§ Dataset records:
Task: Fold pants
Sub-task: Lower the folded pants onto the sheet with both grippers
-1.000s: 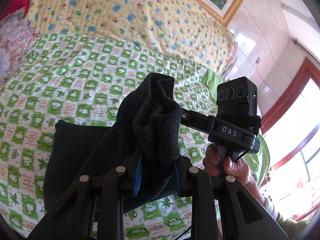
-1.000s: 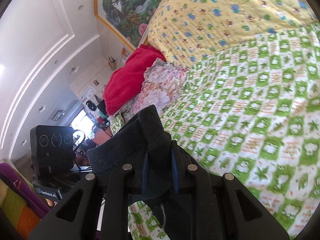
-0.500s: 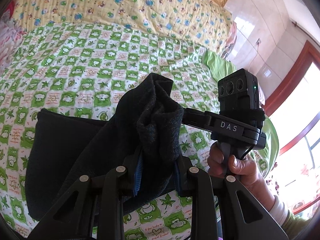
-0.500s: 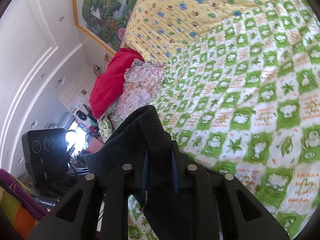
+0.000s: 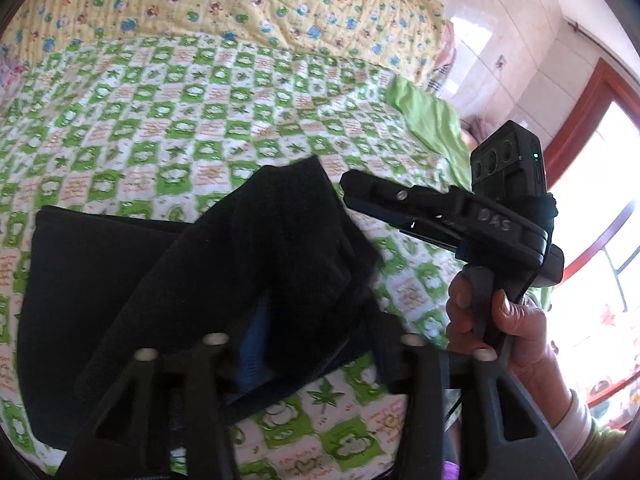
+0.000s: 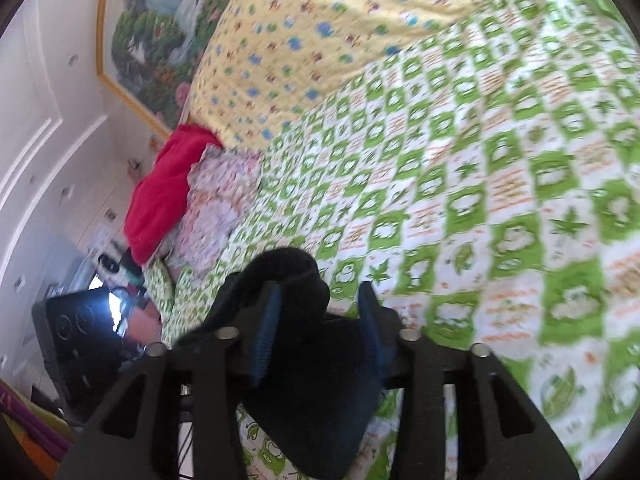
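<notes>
Dark pants (image 5: 120, 280) lie partly folded on the green checked bedspread (image 5: 160, 120). In the left wrist view a raised bunch of the pants (image 5: 296, 248) rests between the spread fingers of my left gripper (image 5: 308, 344), whose jaws stand apart. My right gripper shows there at the right (image 5: 352, 188), held by a hand, off the cloth. In the right wrist view my right gripper (image 6: 316, 328) has its jaws apart with a lump of the pants (image 6: 292, 276) loose between the blue pads (image 6: 264, 328).
A yellow patterned quilt (image 5: 240, 4) lies along the back of the bed. A red blanket (image 6: 164, 196) and a floral pillow (image 6: 220, 208) sit at the bed's left end. A green cloth (image 5: 428, 116) lies at the right edge near a window.
Both grippers were shut on the pants' edge and have opened. The cloth has slumped between the fingers. The right gripper has drawn away from the bunch in the left wrist view.
</notes>
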`<state>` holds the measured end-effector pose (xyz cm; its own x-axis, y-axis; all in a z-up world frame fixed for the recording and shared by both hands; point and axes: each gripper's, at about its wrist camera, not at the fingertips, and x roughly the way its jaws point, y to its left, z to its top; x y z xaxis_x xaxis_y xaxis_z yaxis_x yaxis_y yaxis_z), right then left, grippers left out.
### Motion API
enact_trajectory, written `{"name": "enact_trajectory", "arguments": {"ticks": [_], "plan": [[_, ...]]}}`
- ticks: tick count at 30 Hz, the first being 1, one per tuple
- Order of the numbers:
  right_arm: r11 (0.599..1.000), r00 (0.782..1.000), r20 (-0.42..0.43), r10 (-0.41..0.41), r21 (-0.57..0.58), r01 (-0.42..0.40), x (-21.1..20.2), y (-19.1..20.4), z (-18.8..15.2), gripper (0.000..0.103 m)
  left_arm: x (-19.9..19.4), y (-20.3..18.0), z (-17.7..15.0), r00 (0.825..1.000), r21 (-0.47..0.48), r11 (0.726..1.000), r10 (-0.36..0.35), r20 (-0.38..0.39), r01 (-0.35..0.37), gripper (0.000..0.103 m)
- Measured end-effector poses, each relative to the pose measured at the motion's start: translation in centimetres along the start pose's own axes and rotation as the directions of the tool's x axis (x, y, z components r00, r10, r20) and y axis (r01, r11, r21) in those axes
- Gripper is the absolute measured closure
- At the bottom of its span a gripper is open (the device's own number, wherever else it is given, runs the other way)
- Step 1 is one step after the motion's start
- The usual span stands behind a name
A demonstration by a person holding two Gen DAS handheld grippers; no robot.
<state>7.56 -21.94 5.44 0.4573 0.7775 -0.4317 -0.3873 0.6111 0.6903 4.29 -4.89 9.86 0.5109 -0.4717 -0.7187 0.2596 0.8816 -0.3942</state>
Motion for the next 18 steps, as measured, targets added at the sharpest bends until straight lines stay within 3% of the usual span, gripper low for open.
{"name": "enact_trajectory", "arguments": {"ticks": [2, 10, 18], "plan": [[1.0, 1.0, 0.025, -0.011, 0.006, 0.011, -1.0, 0.3, -0.3, 0.042, 0.2, -0.1, -0.2, 1.0, -0.003, 1.0, -0.025, -0.012, 0.025, 0.048], [0.993, 0.993, 0.052, -0.11, -0.023, 0.112, -2.4, 2.8, -1.4, 0.03, -0.7, -0.2, -0.8, 0.999, 0.006, 0.999, -0.047, -0.011, 0.047, 0.04], [0.984, 0.985, 0.055, -0.166, -0.056, 0.169, -2.5, 5.0, -2.8, 0.024, -3.6, 1.7, -1.0, 0.999, -0.039, 0.999, 0.007, 0.05, -0.005, 0.033]]}}
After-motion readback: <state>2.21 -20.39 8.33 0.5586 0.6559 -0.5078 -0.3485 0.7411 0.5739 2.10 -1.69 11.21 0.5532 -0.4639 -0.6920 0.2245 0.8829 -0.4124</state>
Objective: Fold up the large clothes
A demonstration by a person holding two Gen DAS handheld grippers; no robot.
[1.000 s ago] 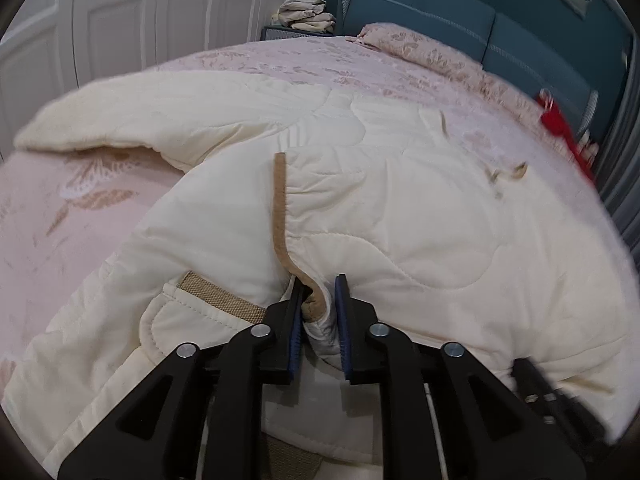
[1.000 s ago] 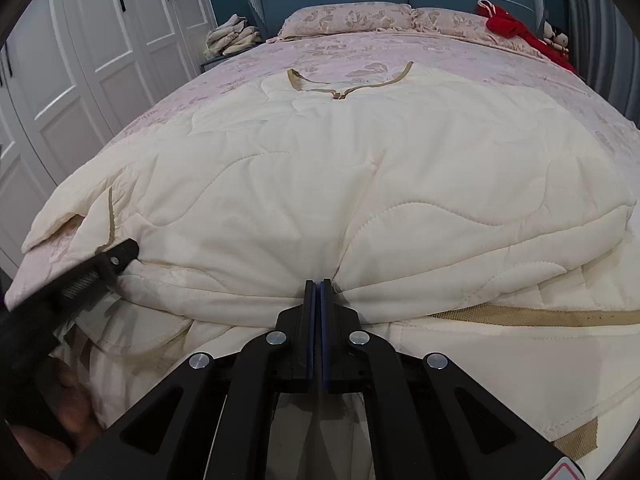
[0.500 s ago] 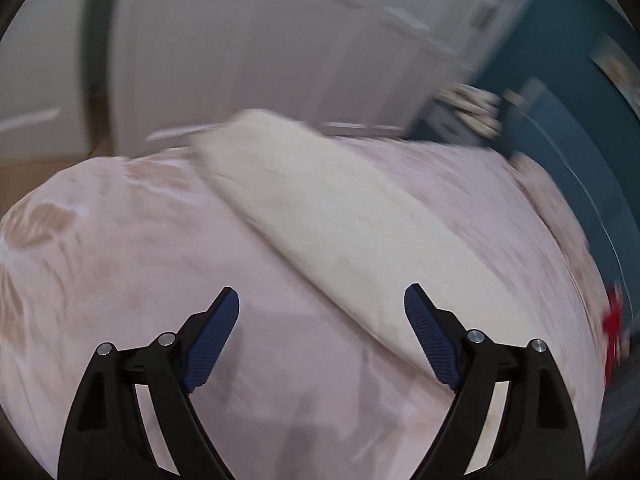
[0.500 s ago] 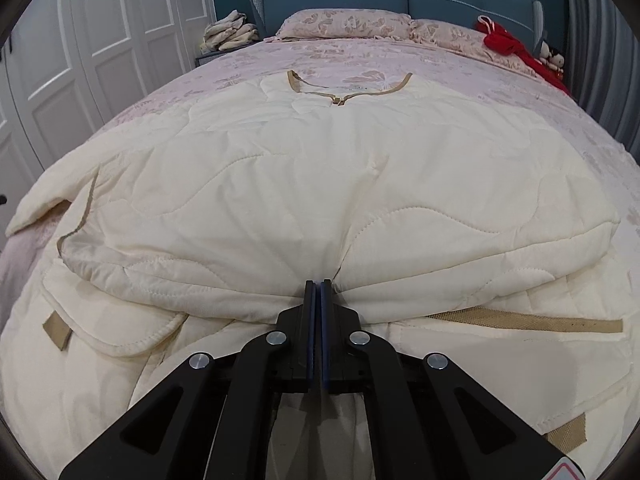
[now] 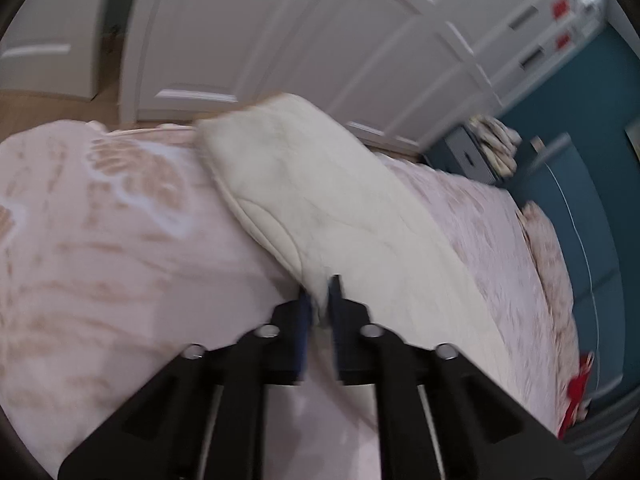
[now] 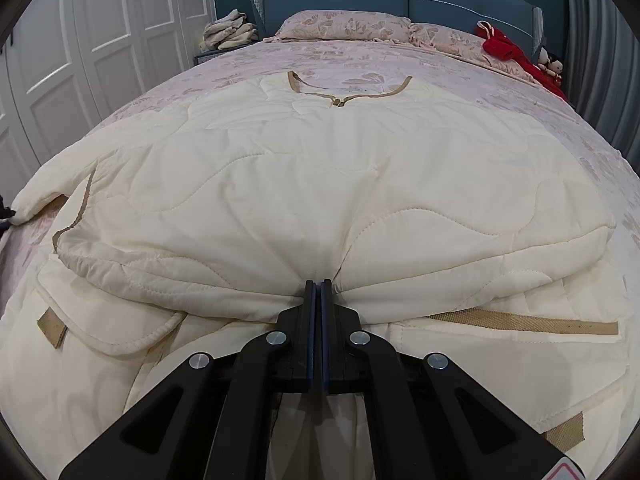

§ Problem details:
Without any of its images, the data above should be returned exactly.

§ Exercise result:
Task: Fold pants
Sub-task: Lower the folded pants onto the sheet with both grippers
-1.000s: 
-1.000s: 
-0.500s: 
-0.500s: 
+0.000s: 
+0.000s: 
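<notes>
Dark pants (image 5: 120, 280) lie partly folded on the green checked bedspread (image 5: 160, 120). In the left wrist view a raised bunch of the pants (image 5: 296, 248) rests between the spread fingers of my left gripper (image 5: 308, 344), whose jaws stand apart. My right gripper shows there at the right (image 5: 352, 188), held by a hand, off the cloth. In the right wrist view my right gripper (image 6: 316, 328) has its jaws apart with a lump of the pants (image 6: 292, 276) loose between the blue pads (image 6: 264, 328).
A yellow patterned quilt (image 5: 240, 4) lies along the back of the bed. A red blanket (image 6: 164, 196) and a floral pillow (image 6: 220, 208) sit at the bed's left end. A green cloth (image 5: 428, 116) lies at the right edge near a window.
Both grippers were shut on the pants' edge and have opened. The cloth has slumped between the fingers. The right gripper has drawn away from the bunch in the left wrist view.
</notes>
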`<state>` holds the measured end-effector pose (xyz cm; its own x-axis, y-axis; all in a z-up world frame fixed for the recording and shared by both hands; point and axes: each gripper's, at about its wrist camera, not at the fingertips, and x roughly the way its jaws point, y to its left, z to its top; x y z xaxis_x xaxis_y xaxis_z yaxis_x yaxis_y yaxis_z), right then left, grippers left out.
### Motion API
enact_trajectory, written `{"name": "enact_trajectory", "arguments": {"ticks": [_], "plan": [[_, ...]]}}`
- ticks: tick count at 30 Hz, the first being 1, one per tuple
- Order of the numbers:
  right_arm: r11 (0.599..1.000), r00 (0.782..1.000), r20 (-0.42..0.43), r10 (-0.41..0.41), r21 (-0.57..0.58), r01 (-0.42..0.40), x (-21.1..20.2), y (-19.1..20.4), z (-18.8..15.2), gripper (0.000..0.103 m)
  left_arm: x (-19.9..19.4), y (-20.3..18.0), z (-17.7..15.0), r00 (0.825..1.000), r21 (-0.47..0.48), r11 (0.726..1.000), r10 (-0.36..0.35), r20 (-0.38..0.39), r01 (-0.35..0.37), gripper (0.000..0.103 m)
- Measured end-effector poses, each relative to the pose measured at the motion's start: translation in centimetres along the start pose's own axes and rotation as the directions of the tool's x axis (x, y, z components r00, r10, r20) and y axis (r01, r11, r21) in those axes
- Gripper is the absolute measured closure
- At the bottom of its span a gripper is open (the device's own number, wherever else it is given, runs the other way)
- Step 1 is one step after the motion's start
- The usual span stands behind a name
A demonstration by a person holding two Gen DAS handheld grippers; no robot.
<state>7.56 -21.94 5.44 0.4573 0.7775 -0.4317 -0.3873 0.6111 0.6903 4.29 -4.89 9.86 0.5109 -0.4717 -0.7187 0.2596 0.8816 -0.3942</state>
Motion for the next 18 steps, as measured, targets added at the sharpest bends until straight lines stay within 3% of the usual span, gripper low for open.
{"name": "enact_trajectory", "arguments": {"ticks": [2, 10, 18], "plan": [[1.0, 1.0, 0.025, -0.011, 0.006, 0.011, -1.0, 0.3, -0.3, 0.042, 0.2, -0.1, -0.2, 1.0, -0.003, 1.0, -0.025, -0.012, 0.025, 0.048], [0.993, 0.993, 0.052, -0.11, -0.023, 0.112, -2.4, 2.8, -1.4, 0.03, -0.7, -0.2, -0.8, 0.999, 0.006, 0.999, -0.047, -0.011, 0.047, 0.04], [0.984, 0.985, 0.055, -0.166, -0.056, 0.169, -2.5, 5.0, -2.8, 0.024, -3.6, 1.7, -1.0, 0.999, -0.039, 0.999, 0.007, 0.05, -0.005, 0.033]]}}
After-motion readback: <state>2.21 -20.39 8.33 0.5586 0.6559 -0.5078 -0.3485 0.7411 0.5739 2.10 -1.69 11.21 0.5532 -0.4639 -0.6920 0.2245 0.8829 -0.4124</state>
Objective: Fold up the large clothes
A demonstration by a person holding two Gen DAS handheld grippers; no robot.
[1.000 s ago] 
[1.000 s ago] 
[0.500 s ago] 
[0.500 s ago] 
[now] 
[now] 

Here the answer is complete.